Eurovisión: el festival al que no dejaban morir

Hay eventos, como los concursos de Miss Universo o la Eurovisión, tan trasnochados y tan al margen de la evolución, que su supervivencia sólo se justifica por obscuros intereses económicos de señores muy ricos y muy viejos, y el respaldo de los adoradores de lo camp, que no suelen ser ricos, pero sí viejos.Eurovisión lleva tiempo en caída libre, pero no toca fondo. Ya no sólo apesta la noche de la gran gala, sino que empieza a goler cinco meses antes. Apestaba cuando el enésimo sketch demasiado largo de Buenafuente, el de Chikilicuatre, convirtió en tema del verano una canción indigna de niños de cinco años. Y apesta ahora que Karmele opta a representar a España, respaldada sólo por una colecta para Sálvame a través de las votaciones por SMS, y el público, inconsciente de alargar una vez más la vida agónica de un chiste nefasto, la encumbra como favorita.
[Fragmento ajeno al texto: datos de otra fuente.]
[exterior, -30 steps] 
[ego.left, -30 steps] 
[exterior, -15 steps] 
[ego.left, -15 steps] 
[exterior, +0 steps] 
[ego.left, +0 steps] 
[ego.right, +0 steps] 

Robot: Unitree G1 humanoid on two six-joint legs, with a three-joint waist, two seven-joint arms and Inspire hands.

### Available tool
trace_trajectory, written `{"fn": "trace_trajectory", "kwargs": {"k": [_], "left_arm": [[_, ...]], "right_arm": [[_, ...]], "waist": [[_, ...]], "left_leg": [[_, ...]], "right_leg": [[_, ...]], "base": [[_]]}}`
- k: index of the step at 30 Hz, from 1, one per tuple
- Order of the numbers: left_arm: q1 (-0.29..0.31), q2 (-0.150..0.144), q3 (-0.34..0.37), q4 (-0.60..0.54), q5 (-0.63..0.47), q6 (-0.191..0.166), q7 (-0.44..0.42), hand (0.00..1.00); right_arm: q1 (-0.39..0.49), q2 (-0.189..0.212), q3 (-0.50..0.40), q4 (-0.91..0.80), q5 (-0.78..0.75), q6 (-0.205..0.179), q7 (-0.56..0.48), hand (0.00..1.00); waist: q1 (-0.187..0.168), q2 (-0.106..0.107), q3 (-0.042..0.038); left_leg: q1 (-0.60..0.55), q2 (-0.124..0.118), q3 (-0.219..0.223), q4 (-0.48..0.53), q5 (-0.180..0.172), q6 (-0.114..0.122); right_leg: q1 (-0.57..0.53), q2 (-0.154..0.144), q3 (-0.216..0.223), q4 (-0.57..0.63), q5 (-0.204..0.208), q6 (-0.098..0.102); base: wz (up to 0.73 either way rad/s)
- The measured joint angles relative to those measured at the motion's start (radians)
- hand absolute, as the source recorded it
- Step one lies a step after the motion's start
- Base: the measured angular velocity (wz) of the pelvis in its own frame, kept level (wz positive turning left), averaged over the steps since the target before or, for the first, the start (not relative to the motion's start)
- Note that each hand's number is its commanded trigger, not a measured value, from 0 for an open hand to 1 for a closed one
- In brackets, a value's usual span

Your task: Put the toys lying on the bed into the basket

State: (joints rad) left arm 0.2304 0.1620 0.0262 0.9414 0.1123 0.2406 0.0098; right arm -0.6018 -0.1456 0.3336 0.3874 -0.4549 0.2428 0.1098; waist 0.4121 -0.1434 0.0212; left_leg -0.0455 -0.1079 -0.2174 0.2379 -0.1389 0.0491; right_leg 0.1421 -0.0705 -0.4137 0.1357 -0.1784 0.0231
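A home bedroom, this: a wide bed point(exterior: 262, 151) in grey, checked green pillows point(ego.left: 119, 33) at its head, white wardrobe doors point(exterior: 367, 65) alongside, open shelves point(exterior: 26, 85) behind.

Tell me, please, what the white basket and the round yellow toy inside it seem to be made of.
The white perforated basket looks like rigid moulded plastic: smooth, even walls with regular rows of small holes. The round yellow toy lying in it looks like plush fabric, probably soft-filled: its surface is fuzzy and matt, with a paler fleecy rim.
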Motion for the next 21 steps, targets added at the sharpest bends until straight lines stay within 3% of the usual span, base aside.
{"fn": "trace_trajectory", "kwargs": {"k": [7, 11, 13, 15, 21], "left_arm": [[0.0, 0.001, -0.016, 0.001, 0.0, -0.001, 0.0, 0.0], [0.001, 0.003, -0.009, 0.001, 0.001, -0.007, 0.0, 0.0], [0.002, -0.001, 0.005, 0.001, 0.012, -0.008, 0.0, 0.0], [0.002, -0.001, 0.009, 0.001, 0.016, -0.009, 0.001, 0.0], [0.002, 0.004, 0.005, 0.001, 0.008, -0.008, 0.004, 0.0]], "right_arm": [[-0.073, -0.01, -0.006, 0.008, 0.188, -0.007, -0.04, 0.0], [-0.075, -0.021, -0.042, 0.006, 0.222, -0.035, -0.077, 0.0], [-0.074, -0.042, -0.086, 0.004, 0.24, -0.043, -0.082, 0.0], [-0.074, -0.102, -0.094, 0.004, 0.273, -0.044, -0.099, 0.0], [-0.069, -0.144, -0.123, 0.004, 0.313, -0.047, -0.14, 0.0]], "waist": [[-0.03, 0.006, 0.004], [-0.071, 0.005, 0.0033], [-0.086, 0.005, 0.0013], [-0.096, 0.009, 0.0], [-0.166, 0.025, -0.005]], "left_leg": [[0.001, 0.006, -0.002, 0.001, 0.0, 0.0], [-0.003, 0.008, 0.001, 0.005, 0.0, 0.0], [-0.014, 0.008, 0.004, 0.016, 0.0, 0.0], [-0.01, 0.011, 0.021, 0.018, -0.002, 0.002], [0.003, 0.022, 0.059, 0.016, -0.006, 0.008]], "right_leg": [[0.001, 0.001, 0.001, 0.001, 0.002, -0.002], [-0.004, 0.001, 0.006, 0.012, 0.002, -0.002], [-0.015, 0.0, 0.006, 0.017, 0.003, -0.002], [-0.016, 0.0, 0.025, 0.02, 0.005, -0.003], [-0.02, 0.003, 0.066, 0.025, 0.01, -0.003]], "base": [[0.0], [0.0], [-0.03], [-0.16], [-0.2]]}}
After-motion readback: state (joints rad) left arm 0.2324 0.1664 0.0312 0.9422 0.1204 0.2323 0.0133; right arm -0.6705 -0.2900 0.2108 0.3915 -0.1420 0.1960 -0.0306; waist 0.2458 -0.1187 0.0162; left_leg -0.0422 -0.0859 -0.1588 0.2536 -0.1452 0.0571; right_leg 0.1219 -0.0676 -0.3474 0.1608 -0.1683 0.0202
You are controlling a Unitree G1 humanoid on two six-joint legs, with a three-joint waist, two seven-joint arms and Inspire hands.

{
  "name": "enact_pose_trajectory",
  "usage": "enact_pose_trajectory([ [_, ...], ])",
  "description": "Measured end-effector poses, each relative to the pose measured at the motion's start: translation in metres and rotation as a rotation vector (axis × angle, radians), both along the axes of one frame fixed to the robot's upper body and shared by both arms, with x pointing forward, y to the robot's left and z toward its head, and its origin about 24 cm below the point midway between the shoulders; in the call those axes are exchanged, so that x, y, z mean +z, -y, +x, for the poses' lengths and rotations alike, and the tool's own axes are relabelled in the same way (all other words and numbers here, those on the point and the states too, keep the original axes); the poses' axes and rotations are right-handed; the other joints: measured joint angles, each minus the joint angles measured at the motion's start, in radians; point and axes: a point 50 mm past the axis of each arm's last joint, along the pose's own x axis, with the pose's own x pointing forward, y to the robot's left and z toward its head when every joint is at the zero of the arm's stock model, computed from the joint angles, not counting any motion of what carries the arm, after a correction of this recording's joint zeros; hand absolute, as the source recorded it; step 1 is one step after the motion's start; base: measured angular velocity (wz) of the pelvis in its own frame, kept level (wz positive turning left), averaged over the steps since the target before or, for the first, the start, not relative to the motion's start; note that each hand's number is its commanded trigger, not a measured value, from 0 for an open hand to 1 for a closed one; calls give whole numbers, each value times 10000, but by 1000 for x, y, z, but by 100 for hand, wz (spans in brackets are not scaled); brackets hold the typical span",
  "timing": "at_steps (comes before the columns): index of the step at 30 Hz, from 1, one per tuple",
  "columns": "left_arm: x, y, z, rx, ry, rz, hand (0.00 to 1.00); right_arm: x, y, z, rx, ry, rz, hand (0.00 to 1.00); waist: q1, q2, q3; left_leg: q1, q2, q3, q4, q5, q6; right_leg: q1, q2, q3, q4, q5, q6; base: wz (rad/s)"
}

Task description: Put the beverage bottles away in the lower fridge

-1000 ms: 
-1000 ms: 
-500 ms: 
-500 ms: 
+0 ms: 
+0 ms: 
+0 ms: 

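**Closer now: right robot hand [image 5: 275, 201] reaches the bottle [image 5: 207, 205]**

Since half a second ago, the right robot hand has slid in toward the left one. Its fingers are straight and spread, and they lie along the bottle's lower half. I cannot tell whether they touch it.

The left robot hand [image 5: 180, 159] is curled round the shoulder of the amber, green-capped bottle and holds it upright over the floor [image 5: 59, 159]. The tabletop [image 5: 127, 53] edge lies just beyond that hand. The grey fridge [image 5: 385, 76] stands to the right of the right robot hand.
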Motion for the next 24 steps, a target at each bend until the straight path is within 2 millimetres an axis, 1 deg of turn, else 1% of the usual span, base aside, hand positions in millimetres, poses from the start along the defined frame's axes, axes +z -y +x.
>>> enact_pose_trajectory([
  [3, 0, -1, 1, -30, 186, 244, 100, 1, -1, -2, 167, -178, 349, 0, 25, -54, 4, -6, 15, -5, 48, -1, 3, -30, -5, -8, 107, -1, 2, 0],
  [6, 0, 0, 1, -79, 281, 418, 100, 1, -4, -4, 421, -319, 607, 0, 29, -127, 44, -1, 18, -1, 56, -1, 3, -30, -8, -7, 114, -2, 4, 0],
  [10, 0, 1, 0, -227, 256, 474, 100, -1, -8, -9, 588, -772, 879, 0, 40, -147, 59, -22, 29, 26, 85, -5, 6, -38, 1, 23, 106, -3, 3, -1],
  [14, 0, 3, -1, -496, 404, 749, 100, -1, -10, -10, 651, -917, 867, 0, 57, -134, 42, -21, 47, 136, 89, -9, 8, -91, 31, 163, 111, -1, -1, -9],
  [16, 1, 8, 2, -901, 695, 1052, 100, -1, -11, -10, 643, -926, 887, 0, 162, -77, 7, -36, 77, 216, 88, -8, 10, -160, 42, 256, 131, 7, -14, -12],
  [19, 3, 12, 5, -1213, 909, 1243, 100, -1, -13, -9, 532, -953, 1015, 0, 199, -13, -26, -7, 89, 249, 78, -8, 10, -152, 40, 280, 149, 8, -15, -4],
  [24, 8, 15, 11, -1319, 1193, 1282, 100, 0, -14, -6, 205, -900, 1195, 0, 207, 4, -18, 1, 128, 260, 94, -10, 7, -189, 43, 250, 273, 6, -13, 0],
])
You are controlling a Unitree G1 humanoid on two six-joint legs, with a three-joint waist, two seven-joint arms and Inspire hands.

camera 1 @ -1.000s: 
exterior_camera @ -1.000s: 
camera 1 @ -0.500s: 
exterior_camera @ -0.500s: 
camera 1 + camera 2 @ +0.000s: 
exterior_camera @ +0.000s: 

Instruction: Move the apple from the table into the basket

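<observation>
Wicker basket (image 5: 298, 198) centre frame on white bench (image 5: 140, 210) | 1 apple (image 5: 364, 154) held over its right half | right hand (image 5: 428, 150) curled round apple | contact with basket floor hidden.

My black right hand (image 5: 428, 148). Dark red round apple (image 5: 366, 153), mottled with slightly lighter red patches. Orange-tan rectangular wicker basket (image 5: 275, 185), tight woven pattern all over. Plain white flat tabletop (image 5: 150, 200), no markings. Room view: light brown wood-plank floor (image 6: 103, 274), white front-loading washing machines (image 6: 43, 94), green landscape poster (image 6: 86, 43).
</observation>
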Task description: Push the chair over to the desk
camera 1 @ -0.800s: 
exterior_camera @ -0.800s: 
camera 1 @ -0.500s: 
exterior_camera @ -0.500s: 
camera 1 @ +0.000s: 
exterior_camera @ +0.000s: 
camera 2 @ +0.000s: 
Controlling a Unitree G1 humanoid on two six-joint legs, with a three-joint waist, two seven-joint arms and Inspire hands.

Ha dicho Jorge Javier Vázquez, timonel del Sálvame, que la candidatura de su colaboradora es muy distinta de la de Chikilicuatre, pues este se tomaba a broma el festival, mientras que Karmele no. En realidad, eso es peor. Pero nos lo esperábamos, Jorge Javier. En realidad, cuando hablábamos de «adoradores de lo camp» que no suelen ser ricos, pero sí viejos, hablábamos de ti. Viejo verde.